Task description
Give again, word for word, every line in the entries below from the line with "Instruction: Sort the" up to and including the line with "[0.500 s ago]", and no other line.

(Stored entries)
>>>

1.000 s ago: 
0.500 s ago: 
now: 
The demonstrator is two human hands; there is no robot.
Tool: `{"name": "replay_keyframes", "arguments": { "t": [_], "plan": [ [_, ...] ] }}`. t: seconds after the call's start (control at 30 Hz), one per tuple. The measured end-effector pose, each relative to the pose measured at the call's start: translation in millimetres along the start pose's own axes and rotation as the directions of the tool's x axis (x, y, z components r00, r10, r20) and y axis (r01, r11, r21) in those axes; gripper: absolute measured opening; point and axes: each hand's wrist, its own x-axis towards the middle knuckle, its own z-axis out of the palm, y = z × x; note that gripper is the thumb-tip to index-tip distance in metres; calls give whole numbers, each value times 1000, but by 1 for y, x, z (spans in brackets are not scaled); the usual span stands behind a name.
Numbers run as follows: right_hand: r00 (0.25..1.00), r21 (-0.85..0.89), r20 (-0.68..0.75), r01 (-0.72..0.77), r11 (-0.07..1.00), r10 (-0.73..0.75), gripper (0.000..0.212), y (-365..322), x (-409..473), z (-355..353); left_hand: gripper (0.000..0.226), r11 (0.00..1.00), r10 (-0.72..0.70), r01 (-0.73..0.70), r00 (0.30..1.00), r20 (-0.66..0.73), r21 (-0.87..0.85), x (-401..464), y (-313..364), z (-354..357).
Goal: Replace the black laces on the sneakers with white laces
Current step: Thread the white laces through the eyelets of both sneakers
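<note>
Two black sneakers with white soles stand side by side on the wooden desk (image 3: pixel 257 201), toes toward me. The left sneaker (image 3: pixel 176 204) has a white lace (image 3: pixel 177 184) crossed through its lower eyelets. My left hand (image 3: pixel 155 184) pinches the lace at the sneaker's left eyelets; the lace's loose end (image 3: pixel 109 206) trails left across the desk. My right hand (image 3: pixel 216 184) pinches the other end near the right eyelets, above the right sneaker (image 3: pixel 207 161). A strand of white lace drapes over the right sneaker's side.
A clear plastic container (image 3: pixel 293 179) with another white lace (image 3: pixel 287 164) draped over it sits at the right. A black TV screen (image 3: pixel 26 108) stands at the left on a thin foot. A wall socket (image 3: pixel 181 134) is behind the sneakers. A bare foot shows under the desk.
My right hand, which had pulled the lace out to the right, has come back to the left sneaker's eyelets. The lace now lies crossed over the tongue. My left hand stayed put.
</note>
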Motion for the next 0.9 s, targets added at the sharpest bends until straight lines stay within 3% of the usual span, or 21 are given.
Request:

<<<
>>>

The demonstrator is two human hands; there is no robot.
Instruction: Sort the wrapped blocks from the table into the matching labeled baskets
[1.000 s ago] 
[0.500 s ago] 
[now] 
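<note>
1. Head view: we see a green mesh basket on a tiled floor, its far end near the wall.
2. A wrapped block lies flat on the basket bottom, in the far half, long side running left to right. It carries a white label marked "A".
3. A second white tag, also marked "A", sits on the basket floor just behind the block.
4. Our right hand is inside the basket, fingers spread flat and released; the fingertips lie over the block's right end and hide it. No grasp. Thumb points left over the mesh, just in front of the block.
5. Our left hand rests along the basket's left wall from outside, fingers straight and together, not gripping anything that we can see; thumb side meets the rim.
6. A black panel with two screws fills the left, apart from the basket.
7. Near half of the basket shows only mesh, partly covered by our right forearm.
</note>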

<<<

Response to the task
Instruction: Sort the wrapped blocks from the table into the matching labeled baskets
[1.000 s ago] 
[0.500 s ago] 

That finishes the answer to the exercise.